━━ Available data ━━

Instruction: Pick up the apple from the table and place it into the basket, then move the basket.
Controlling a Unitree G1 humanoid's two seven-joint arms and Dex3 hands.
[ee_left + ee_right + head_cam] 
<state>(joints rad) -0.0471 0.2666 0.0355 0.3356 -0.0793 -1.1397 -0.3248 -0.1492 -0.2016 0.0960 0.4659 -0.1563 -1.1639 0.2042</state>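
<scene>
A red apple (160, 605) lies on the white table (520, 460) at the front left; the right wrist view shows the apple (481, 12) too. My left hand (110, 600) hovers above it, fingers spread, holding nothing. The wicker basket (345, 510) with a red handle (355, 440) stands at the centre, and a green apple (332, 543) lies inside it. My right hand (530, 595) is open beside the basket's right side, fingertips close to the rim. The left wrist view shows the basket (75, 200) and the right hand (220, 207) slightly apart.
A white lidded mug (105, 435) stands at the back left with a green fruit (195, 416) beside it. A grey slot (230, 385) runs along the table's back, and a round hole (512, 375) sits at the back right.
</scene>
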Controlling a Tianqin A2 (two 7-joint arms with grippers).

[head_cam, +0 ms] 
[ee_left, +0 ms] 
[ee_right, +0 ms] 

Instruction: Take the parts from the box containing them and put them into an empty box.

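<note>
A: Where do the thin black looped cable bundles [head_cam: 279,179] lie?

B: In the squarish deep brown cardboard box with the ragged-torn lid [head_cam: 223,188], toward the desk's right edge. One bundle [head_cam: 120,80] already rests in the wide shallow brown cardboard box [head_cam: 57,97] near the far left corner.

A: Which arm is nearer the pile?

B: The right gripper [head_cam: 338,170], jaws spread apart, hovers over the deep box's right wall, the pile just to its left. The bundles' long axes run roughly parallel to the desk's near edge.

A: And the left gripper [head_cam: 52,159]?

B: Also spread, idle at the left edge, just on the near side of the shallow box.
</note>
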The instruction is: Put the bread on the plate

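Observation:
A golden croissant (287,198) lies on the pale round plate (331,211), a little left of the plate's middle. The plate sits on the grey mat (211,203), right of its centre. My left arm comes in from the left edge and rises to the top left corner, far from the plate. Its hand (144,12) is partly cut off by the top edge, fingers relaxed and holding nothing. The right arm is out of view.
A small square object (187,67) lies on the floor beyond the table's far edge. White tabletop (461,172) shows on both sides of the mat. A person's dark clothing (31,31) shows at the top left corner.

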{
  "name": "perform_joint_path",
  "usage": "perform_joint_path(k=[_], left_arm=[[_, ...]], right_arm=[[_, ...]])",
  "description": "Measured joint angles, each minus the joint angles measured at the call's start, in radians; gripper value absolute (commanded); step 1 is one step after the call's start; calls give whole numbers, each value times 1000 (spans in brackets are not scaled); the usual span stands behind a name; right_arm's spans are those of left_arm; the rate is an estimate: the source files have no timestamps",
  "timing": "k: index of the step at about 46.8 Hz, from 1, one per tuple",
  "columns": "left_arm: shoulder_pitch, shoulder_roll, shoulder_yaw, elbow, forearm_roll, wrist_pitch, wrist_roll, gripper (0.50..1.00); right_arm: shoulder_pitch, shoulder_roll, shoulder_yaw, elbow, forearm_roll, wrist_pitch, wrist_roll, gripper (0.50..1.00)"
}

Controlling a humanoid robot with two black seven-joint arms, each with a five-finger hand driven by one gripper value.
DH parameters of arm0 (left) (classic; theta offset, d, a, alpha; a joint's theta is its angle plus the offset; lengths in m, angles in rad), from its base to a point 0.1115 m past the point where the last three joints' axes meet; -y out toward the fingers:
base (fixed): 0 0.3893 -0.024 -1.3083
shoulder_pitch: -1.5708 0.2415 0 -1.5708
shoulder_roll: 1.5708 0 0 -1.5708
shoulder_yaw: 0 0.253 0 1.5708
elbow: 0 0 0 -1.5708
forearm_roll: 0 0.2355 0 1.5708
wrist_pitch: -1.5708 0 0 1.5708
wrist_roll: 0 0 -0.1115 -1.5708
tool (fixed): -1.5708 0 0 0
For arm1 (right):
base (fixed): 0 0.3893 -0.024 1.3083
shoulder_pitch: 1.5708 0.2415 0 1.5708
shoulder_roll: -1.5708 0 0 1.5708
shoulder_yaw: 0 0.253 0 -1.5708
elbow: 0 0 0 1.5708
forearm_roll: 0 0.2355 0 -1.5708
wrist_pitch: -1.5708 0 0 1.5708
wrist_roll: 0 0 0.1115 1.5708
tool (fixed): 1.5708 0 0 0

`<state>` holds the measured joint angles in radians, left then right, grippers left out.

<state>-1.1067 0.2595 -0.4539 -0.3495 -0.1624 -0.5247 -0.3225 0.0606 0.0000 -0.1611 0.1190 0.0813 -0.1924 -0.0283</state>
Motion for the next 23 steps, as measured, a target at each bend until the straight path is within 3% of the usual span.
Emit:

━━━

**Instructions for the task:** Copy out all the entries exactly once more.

**Problem solution:**
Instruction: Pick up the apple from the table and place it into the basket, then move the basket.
Controlling a Unitree G1 humanoid's two seven-joint arms and Dex3 hands.
[ee_left + ee_right + head_cam] 
<state>(joints rad) -0.0471 0.2666 0.0355 0.3356 -0.0793 -1.1397 -0.3248 -0.1492 -0.2016 0.0960 0.4659 -0.1563 -1.1639 0.2042</state>
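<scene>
A red apple (160, 605) lies on the white table (520, 460) at the front left; the right wrist view shows the apple (481, 12) too. My left hand (110, 600) hovers above it, fingers spread, holding nothing. The wicker basket (345, 510) with a red handle (355, 440) stands at the centre, and a green apple (332, 543) lies inside it. My right hand (530, 595) is open beside the basket's right side, fingertips close to the rim. The left wrist view shows the basket (75, 200) and the right hand (220, 207) slightly apart.
A white lidded mug (105, 435) stands at the back left with a green fruit (195, 416) beside it. A grey slot (230, 385) runs along the table's back, and a round hole (512, 375) sits at the back right.
</scene>
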Controlling a Tianqin A2 (two 7-joint arms with grippers).

[head_cam, +0 ms] 
[ee_left, +0 ms] 
[ee_right, +0 ms] 

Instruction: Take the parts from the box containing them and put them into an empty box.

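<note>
A: Where do the thin black looped cable bundles [head_cam: 279,179] lie?

B: In the squarish deep brown cardboard box with the ragged-torn lid [head_cam: 223,188], toward the desk's right edge. One bundle [head_cam: 120,80] already rests in the wide shallow brown cardboard box [head_cam: 57,97] near the far left corner.

A: Which arm is nearer the pile?

B: The right gripper [head_cam: 338,170], jaws spread apart, hovers over the deep box's right wall, the pile just to its left. The bundles' long axes run roughly parallel to the desk's near edge.

A: And the left gripper [head_cam: 52,159]?

B: Also spread, idle at the left edge, just on the near side of the shallow box.
</note>
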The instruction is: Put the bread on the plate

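Observation:
A golden croissant (287,198) lies on the pale round plate (331,211), a little left of the plate's middle. The plate sits on the grey mat (211,203), right of its centre. My left arm comes in from the left edge and rises to the top left corner, far from the plate. Its hand (144,12) is partly cut off by the top edge, fingers relaxed and holding nothing. The right arm is out of view.
A small square object (187,67) lies on the floor beyond the table's far edge. White tabletop (461,172) shows on both sides of the mat. A person's dark clothing (31,31) shows at the top left corner.
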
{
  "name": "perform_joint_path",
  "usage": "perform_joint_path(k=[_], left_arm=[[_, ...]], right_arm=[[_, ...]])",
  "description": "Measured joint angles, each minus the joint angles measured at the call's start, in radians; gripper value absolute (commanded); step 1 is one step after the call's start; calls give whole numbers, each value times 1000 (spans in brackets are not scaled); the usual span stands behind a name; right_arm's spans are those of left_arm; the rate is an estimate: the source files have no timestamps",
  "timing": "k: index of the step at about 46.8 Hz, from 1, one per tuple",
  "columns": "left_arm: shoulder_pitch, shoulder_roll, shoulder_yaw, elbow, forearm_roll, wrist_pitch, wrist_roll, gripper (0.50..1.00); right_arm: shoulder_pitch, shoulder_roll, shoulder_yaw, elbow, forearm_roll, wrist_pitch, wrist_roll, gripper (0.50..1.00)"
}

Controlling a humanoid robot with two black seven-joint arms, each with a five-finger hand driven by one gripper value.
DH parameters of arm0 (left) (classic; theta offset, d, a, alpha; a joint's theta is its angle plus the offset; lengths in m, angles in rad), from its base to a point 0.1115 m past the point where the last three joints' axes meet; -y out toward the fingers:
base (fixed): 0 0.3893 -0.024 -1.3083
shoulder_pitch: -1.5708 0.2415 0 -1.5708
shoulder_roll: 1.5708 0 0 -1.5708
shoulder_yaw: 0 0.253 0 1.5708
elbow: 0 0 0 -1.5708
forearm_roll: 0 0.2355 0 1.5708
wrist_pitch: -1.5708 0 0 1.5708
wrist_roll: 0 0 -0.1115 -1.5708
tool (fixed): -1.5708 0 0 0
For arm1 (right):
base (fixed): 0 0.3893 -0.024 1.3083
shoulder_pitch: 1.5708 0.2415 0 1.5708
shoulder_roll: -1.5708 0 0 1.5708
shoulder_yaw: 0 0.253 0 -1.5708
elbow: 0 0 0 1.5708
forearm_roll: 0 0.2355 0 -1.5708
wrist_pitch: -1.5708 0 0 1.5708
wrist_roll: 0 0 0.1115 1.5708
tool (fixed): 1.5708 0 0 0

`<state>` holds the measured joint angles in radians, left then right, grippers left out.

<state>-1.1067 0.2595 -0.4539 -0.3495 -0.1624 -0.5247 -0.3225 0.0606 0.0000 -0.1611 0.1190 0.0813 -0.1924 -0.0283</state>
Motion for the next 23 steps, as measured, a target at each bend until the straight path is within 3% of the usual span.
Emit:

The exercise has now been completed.